Bidognetti, il fratello del boss benedice così il nuovo capo

Casal di Principe. Un passaggio di consegne in piena regola. La vecchia guardia dei Casalesi, fiaccata dalle inchiesta e dalla carta di identità, lascia così spazio ai ‘vicini di casa’, al punto che la rappresentanza del clan Bidognetti anche nell’agro aversano passa nelle mani di Massimo Perrone, definito dalla Dda il capo della “Nuova Gerarchia Casalese”, sgominata ieri dal blitz dei carabinieri.

A raccontare questo passaggio di consegne è il neopentito Antimo Di Donato che svela come il fratello di “Cicciotto ‘e Mezzanotte” abbia riorganizzato la cosca: “In un periodo che io colloco verso il mese di novembre/dicembre 2016, venne scarcerato Bidognetti Míchele, fratello di Francesco Bidognetti detto “cicciotto e mezzanotte” noto capo della fazione casalese omonima, Alla notizia della scarcerazione di Bidognetti Michele il Perrone ci disse di voler parlare con il Bidognetti Michele per aver da lui l’autorizzazione ad iniziare tutti i traffici illeciti dei Casalesi su tutti i territori controllati dal clan Bidognetti. Accadde allora che Perrone Massimo si rívolse a …omissis… per procuragli un incontro con Michele Bidognetti”

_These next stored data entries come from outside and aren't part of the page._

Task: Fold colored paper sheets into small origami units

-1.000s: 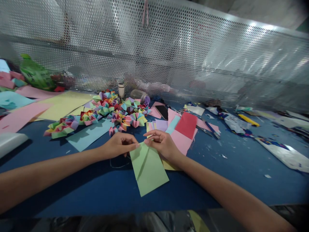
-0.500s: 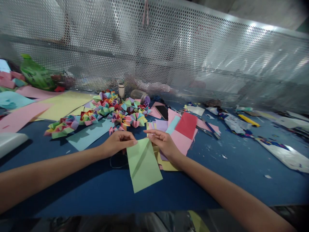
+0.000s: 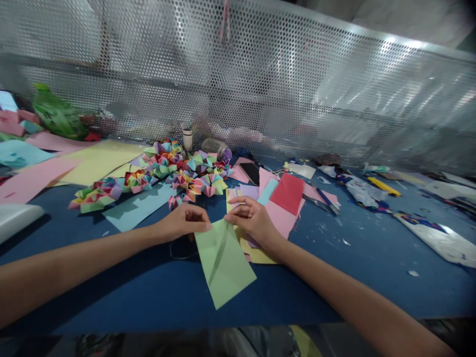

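With thumb and fingers of the left hand (image 3: 184,221) and right hand (image 3: 255,220) clamped on its far edge, the green sheet (image 3: 228,265) lies over the blue table (image 3: 148,307), its near corner now swung slightly rightward, which suggests realignment rather than a fresh fold.

From the wearer's head, near the front edge of the bench (image 3: 282,297), my one camera looks forward and down, reaching the perforated screen (image 3: 282,74) behind.
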The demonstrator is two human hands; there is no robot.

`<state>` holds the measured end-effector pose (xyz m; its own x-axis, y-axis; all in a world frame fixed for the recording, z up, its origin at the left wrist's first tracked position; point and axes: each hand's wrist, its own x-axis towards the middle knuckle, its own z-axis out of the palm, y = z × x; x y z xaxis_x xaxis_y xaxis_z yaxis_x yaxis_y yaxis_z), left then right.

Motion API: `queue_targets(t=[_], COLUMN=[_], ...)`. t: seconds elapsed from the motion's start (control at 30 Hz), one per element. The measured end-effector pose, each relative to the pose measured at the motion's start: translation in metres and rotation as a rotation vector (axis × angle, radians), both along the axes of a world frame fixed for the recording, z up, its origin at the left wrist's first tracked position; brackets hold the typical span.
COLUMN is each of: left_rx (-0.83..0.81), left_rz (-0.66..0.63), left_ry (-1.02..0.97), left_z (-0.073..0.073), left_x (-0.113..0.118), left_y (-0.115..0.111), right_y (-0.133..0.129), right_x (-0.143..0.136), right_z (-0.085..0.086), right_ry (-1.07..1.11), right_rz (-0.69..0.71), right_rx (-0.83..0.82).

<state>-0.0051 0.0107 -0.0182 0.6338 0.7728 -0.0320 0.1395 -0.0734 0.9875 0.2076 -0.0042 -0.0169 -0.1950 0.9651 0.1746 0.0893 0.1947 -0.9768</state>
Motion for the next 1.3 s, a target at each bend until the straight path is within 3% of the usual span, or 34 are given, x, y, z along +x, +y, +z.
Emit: queue_targets(t=[0.13,0.43,0.63,0.8,1.03,1.2,1.3], left_rx=[0.034,0.196,0.143,0.140,0.079,0.142,0.130], left_rz=[-0.113,-0.141,-0.149,-0.137,-0.037,-0.032,-0.004], left_ry=[0.047,0.139,0.123,0.106,0.118,0.163,0.169], left_z=[0.000,-0.001,0.000,-0.003,0.002,0.003,0.003], left_x=[0.002,0.002,0.004,0.005,0.004,0.004,0.004], left_y=[-0.001,-0.003,-0.004,-0.004,-0.003,-0.003,-0.003], right_y=[-0.006,-0.015,-0.014,-0.014,-0.005,-0.004,-0.004], right_x=[-0.002,-0.009,-0.008,-0.008,-0.002,-0.001,-0.002], right_z=[0.002,-0.001,-0.001,0.002,0.008,0.005,0.004], right_ry=[-0.026,-0.094,-0.139,-0.129,0.030,-0.016,0.005], right_rz=[0.089,0.165,0.163,0.142,-0.041,0.060,0.046], right_rx=[-0.063,-0.020,0.044,0.043,0.025,-0.017,-0.008])
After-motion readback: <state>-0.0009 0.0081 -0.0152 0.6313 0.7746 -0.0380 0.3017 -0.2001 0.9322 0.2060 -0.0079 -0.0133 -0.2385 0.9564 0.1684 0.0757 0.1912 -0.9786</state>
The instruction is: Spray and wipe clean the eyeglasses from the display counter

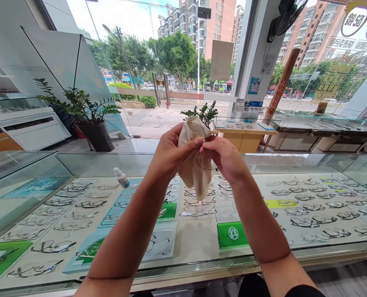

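Both hands are raised close together over the glass display case. A cream cleaning cloth (198,175) with a zigzag edge hangs from my left hand (174,148), whose fingers are closed on it. Through and beside the cloth shows part of a thin-framed pair of eyeglasses (206,168), mostly covered. My right hand (225,154) pinches at the frame's near side, its fingertips meeting those of my left hand. Which part of the frame each finger touches is hidden by the cloth.
Below, the glass display case (198,239) holds several rows of eyeglasses (307,222) and green cards. A small white spray bottle (121,177) stands on the left side. Beyond are a potted plant (93,128), a wooden counter (245,136) and large windows.
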Demonstrator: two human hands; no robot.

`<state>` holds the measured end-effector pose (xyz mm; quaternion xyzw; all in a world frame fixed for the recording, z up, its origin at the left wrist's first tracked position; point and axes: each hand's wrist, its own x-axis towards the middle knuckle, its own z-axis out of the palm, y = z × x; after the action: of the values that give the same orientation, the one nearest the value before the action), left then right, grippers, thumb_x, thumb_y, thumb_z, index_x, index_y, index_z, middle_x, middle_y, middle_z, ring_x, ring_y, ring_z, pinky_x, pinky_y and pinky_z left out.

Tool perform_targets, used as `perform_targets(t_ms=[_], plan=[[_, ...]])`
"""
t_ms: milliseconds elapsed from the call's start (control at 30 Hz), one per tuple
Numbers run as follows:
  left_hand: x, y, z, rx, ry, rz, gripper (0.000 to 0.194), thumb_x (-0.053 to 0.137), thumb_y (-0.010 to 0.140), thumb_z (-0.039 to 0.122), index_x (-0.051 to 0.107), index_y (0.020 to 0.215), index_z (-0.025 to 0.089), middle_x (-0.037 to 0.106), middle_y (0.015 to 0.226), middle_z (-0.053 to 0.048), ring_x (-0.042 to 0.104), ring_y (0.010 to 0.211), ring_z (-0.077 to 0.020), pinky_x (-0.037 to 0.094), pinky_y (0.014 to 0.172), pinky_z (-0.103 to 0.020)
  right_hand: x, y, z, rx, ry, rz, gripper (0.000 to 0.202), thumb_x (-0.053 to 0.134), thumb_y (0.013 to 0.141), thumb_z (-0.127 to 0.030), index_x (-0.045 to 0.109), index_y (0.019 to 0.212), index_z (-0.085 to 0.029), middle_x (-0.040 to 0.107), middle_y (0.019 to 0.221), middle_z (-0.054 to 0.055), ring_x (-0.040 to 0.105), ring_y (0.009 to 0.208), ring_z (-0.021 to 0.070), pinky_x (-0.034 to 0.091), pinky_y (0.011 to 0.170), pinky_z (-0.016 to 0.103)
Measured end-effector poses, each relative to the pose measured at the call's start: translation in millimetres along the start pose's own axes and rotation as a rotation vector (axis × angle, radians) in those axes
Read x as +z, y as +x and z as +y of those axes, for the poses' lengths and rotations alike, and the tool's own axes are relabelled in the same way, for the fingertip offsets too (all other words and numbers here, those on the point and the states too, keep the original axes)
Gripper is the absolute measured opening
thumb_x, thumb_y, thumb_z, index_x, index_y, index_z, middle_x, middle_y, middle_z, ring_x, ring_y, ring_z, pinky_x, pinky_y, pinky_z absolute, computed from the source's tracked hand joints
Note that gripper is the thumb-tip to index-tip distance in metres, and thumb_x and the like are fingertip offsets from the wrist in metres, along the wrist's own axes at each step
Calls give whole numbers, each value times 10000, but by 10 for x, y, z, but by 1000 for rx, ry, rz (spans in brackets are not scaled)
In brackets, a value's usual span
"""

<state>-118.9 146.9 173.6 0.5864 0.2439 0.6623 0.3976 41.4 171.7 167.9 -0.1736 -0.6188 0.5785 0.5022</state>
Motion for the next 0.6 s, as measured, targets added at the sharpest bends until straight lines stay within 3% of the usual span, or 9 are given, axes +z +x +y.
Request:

“Perrone – rivela Di Donato – disse non solo che Michele Bidognetti lo aveva autorizzato a muoversi a nome del clan Bidognetti e che costui gli riconosceva anche una abilità nel settore camorristico. Da questo momento avviene che Perrone Massimo comincia a muoversi sul territorio casertano a nome del clan Bidognetti e comincia a ad interessarsi non soltanto di alcune ditte a cui chiedere le estorsioni, ma anche dei traffici di droga di cui voleva personalmente occuparsi.”

LE AMMISSIONI SULL’ARSENALE

Antimo Di Donato spiega: “Ammetto di avere detenuto illegalmente armi e materiale esplodente, nella specie una pistola cal. 7,65 con due caricatore con una cinquantina di munizioni. Ho detenuto le predette armi dal mese di dicembre 2016 sino allo scorso giovedì 6 aprile. Ammetto di aver collocato due ordigni esplosivi ad alta deflagrazione alla ditta di onoranze funebri con sede in Giugliano, sia presso la sede dell’impresa stessa sia presso l’agenzia di Parete. Ammetto altresì di aver collocato un ordigno esplosivo all’esterno dell’abitazione dell’imprenditore di Parete con finalità estorsiva.”